WORK REQUEST
Every line that contains the word "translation" should be copied from the records below.

(Dataset records)
== == ==

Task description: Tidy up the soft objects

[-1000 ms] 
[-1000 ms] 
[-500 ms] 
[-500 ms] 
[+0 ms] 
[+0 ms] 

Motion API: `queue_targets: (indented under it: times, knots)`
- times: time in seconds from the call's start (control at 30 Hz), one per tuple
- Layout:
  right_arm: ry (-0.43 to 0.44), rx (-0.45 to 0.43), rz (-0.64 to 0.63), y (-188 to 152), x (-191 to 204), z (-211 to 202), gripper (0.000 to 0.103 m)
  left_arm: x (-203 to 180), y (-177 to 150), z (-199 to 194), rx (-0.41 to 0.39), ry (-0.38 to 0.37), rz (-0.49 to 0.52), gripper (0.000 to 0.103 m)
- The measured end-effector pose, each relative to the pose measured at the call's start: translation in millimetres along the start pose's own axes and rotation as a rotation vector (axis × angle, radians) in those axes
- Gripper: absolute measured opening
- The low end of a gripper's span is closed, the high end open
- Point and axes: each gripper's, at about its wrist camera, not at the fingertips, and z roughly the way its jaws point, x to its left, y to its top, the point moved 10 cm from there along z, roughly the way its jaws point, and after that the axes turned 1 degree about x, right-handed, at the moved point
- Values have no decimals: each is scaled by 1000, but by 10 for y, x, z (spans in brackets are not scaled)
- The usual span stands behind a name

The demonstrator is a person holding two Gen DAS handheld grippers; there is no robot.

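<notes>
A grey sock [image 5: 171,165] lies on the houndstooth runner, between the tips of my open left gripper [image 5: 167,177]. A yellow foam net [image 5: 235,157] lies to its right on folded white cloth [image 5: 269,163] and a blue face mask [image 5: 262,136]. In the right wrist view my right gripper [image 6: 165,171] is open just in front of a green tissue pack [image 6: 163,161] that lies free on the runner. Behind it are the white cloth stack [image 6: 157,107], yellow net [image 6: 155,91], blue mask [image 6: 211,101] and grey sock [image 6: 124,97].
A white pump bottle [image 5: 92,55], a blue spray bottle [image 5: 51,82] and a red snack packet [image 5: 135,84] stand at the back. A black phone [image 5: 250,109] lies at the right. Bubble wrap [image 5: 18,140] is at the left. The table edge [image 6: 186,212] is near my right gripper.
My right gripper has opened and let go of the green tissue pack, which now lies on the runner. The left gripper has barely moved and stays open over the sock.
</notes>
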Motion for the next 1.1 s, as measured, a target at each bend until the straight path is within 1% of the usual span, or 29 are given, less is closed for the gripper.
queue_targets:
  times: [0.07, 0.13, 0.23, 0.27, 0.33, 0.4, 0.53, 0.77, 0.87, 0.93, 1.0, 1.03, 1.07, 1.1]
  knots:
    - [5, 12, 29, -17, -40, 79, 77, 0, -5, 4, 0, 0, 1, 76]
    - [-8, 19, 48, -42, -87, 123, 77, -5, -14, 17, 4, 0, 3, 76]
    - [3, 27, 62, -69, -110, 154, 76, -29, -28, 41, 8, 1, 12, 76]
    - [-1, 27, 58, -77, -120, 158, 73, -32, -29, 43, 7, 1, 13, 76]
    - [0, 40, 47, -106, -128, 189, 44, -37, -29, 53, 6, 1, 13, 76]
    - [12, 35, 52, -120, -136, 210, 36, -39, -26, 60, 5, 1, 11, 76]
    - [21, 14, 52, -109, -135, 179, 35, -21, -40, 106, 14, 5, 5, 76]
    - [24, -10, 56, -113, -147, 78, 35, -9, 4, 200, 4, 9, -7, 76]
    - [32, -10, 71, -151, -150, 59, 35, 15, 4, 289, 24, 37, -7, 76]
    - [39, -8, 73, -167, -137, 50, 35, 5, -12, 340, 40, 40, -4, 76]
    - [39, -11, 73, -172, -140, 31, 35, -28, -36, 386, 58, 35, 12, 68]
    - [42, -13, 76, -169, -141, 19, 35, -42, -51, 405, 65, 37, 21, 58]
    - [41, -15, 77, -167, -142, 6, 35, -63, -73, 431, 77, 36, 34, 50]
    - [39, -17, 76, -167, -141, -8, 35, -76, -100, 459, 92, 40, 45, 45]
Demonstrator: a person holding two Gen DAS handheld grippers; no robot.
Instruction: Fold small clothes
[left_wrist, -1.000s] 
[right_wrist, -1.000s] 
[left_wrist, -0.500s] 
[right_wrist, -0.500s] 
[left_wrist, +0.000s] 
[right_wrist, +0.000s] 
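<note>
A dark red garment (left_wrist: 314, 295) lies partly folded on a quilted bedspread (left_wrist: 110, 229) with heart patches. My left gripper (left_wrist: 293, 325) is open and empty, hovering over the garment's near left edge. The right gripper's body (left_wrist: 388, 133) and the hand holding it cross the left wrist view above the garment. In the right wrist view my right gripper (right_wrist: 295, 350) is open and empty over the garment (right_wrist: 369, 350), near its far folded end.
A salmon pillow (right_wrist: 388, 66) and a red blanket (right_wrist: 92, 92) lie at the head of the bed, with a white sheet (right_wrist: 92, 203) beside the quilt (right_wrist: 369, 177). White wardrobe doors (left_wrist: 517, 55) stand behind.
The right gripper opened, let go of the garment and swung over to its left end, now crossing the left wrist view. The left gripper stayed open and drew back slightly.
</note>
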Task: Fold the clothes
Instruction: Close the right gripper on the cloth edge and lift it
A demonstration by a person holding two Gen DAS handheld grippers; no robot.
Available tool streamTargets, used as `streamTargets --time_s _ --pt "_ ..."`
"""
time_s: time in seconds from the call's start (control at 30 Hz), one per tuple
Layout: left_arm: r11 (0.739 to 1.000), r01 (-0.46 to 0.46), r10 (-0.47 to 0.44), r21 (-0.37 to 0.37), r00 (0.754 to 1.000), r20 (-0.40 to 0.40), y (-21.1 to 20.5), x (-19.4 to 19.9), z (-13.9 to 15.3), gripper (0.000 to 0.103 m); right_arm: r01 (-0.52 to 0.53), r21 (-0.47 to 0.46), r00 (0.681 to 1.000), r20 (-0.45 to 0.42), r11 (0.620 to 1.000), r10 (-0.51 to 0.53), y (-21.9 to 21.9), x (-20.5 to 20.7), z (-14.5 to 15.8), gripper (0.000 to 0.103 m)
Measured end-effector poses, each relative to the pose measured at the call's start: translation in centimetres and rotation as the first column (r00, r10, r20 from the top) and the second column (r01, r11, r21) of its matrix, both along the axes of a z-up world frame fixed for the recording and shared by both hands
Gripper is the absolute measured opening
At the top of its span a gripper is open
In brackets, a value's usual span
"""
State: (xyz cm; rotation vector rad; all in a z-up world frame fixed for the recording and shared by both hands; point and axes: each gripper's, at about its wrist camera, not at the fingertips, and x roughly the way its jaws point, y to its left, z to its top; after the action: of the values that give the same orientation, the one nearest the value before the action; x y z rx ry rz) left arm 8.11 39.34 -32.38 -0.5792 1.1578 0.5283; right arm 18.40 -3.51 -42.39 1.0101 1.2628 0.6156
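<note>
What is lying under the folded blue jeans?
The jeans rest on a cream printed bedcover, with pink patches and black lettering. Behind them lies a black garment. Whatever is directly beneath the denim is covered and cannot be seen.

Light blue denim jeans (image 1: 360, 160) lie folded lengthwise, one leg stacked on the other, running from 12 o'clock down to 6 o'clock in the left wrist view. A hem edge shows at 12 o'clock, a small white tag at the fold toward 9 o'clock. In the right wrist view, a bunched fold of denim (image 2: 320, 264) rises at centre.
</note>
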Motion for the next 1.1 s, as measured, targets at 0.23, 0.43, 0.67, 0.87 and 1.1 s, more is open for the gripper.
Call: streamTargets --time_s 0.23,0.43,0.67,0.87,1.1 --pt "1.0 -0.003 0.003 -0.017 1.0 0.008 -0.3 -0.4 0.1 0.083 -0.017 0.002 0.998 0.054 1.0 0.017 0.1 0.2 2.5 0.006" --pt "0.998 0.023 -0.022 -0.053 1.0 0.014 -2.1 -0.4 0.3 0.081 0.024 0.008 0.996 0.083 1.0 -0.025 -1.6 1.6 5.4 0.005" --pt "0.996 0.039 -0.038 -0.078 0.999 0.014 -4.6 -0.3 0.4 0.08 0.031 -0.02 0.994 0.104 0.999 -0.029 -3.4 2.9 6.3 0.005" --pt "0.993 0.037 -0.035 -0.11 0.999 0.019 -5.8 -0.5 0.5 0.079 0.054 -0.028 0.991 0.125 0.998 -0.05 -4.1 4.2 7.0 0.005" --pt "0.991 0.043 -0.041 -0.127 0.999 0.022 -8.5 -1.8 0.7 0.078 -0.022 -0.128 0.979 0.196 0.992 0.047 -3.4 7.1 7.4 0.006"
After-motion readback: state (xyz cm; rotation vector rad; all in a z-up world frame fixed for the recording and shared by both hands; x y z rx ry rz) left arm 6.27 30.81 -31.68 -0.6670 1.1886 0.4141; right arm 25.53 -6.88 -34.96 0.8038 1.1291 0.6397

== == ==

WRITTEN RESPONSE
- The measured end-effector pose, each relative to the pose measured at the call's start: translation in millimetres along the start pose's own axes and rotation as a rotation vector (axis × angle, radians) in those axes
Measured end-effector poses, each relative to the pose measured at the call's start: translation in centimetres and rotation as the first column (r00, r10, r20 from the top) and the second column (r01, r11, r21) of its matrix, both along the axes of a z-up world frame fixed for the recording and shared by both hands

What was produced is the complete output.